During September 2011 to February 2012, a total of 900 samples, including 360 nasal swabs and 540 blood samples, were collected from six dog farms. The six cities included Guangzhou, Huizhou, Zhuhai, Shenzhen, Shantou, and Zhanjiang city. In addition, 500 nasal swab samples were collected from pet dogs in 60 different pet hospitals, and 100 nasal swabs were collected from roaming dogs in six dog shelters located in the same cities. When we collected nasal swab samples from dog shelters in a rural area northwest of Huizhou, we found that a dog showed similar symptoms of coughing, copious nasal discharge, sneezing, and a low fever of 39.7 °C. The case was treated with ribavirin and the dog recovered from the disease.
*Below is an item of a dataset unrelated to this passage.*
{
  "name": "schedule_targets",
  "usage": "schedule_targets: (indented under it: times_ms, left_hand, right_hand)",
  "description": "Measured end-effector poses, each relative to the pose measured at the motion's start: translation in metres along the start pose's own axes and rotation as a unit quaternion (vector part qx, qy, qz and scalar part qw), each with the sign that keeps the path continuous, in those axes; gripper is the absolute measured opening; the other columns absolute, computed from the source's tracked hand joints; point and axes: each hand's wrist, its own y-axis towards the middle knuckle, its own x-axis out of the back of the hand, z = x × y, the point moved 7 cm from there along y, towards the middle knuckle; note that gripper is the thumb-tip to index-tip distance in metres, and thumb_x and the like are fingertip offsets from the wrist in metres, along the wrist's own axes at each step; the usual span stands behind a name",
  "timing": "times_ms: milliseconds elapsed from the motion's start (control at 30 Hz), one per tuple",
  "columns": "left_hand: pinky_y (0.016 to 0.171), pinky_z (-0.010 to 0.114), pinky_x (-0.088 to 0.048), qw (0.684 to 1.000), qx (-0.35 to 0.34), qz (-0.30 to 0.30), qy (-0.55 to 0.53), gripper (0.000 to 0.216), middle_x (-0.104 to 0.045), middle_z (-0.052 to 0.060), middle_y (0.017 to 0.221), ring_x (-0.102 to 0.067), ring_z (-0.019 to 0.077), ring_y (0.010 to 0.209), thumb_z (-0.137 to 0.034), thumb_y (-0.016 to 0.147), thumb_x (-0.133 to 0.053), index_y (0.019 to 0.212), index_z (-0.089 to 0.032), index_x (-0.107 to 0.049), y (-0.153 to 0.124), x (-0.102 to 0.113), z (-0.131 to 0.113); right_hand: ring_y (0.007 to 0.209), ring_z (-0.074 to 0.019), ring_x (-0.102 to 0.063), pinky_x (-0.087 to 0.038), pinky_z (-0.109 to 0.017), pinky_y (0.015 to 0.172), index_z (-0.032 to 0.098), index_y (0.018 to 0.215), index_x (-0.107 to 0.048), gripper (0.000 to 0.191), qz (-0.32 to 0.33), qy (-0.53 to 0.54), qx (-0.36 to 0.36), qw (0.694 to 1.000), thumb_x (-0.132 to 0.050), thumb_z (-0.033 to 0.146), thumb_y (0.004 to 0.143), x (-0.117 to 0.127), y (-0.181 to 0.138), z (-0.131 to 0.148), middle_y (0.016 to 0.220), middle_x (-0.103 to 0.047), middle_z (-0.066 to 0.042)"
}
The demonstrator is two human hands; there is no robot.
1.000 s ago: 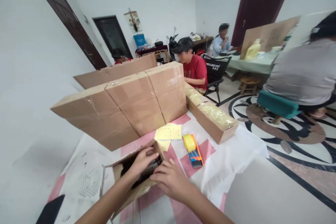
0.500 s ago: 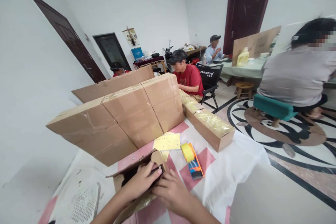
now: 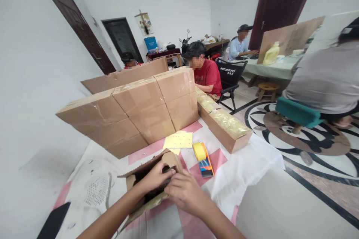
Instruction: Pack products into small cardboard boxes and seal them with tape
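An open cardboard box (image 3: pixel 150 206) rests on the near part of the table with its flaps up and a dark inside. My left hand (image 3: pixel 157 176) reaches over its mouth, fingers bent down at the right end and thumb pointing right. What those fingers pinch is hidden. Against the same end, my right hand (image 3: pixel 182 190) has its fingers curled on the box's edge, close to the left thumb. Just beyond the right hand lies an orange and blue tape dispenser (image 3: pixel 206 166) with a yellow roll. Behind the box is a yellow dotted sheet (image 3: pixel 178 140).
Taped cardboard boxes (image 3: pixel 134 115) form a wall across the table, and a long box row (image 3: pixel 224 127) runs along the right. A white perforated piece (image 3: pixel 97 190) and a dark flat object (image 3: pixel 53 220) lie left. A person in red (image 3: pixel 209 74) sits behind; others sit farther off.
The view has shifted, bringing the dark flat object into sight at lower left. Both hands stay at the box's right end, with fingers slightly moved. The far person in blue has lowered a hand.
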Motion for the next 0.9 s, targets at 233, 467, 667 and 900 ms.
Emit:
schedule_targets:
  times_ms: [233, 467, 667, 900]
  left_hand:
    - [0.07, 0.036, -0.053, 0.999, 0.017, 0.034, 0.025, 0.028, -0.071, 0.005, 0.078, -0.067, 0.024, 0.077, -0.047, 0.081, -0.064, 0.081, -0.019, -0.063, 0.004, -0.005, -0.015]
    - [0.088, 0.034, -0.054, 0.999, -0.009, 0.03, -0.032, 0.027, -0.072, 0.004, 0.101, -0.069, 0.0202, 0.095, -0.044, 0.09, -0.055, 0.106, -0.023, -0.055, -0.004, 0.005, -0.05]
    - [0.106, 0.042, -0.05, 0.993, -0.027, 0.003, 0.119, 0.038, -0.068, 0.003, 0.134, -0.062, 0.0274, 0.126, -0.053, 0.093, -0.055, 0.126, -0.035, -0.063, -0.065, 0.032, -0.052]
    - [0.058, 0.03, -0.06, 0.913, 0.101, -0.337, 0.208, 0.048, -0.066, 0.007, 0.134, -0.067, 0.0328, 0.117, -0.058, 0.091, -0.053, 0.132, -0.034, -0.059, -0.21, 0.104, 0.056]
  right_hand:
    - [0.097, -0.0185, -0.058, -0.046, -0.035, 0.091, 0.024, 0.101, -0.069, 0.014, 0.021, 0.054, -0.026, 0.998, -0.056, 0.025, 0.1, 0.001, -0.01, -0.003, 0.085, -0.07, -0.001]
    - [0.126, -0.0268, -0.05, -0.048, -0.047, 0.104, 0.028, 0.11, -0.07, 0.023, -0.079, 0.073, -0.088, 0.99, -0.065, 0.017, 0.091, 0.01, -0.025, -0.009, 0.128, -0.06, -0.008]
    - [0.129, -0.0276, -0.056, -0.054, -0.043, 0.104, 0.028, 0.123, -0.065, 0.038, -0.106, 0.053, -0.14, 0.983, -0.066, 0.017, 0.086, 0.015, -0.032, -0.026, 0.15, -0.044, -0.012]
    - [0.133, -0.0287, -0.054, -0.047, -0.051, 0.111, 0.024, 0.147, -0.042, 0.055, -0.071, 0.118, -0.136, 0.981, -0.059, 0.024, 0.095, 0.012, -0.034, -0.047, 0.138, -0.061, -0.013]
A total of 960 nasal swabs were collected from different dog populations (including the sick dog). Isolation of viruses from nasal swabs in Madin–Darby canine kidney cells and sequencing were carried out as previously described [2, 4]. As a result, five H3N2 CIVs were successfully isolated. Three of the five CIVs were isolated from dog farms; the other two CIVs were isolated from pet hospitals and shelters, respectively. As we knew little about the canine influenza outbreak in roaming dogs, this study mainly focuses on the roaming dog isolates. RT-PCR was employed to amplify the full-length protein coding regions of all eight viral RNAs for sequencing analysis. Viral RNA was extracted using Trizol reagents (GIBCO-BRL), and reverse transcription was performed using influenza virus oligonucleotide universal primer: 5′-AGC AAA AGC AGG-3′. A series of primers were designed to amplify eight genes for sequencing. PCR products were purified with the Agarose Gel DNA Purification Kit (TaKaRa, Dalian), cloned into the pMD18-T vector, and sequenced (TaKaRa, Dalian). Accordingly, the nomenclature for the only roaming dog isolates was A/canine/Guangdong/3/2011 (H3N2).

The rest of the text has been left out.